The first assault against this old way was the creation of the MOOC (Massive Open On-line Courses), which brings to the computer screen all sorts of lectures from top-notch people either at a very low cost or for free. The problem with MOOCs however is that it is passive and solitary education, no free flow of ideas or discussion. You look at the screen and learn. If it works, good, if it doesn’t, too bad.
But there is another approach, which we refer to as VCOLE (Virtual Classroom On-line Education, which takes advantage of the on-line environment, but doesn’t lose the features of classroom education that are so valuable: smaller groups, discussion, debate, peer-to-peer experience.
That is the style of our Certificate Course for Laboratory Quality Management, which is about to go into its 2015 season. So far it has proved itself as a successful model.
VCOLE is an ideal approach for people who are busy working but are looking for ongoing continuing education either to reinforce their knowledge or to learn new skills, which in our case is all about laboratories and quality improvement.
It allows you to learn in your own place and on your own time, but in the virtual company of others. You don't drive to meet them. You meet in a common spot together.
The course composition is broadly narrow, broad in the sense that it includes pathologists, clinical scientists, technologists, and some mature students, and broad in the sense that they come from across Canada but also from around the world. But the group is narrow, in the sense they all are people with a lot of laboratory experience (we require at least 5 years), all have a good command of language, and all are committed to getting the most from the course.

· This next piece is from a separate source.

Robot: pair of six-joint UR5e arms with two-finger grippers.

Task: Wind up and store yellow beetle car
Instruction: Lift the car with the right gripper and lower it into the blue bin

And importantly we get a lot of participation in dialogue and discussion, which is an essential component for adult learning in both the on-site and the virtual classroom. On average people enter 100-150 comments over the course duration in discussion, with some much much higher. Every group has its talkers and its listeners. But since participation is an essential component of the final grade, one cannot be just a listener.
There is a certain consistency to the content, we talk about standards and standards development, and we talk about the tools and skills that people need for quality including risk management and quality indicators, and audits, and root cause. But the information goes through annual review and section re-write and refreshment, and usually additional add-ons. Two years ago we started a module on communication through word-clouds, and word-games and newsletters.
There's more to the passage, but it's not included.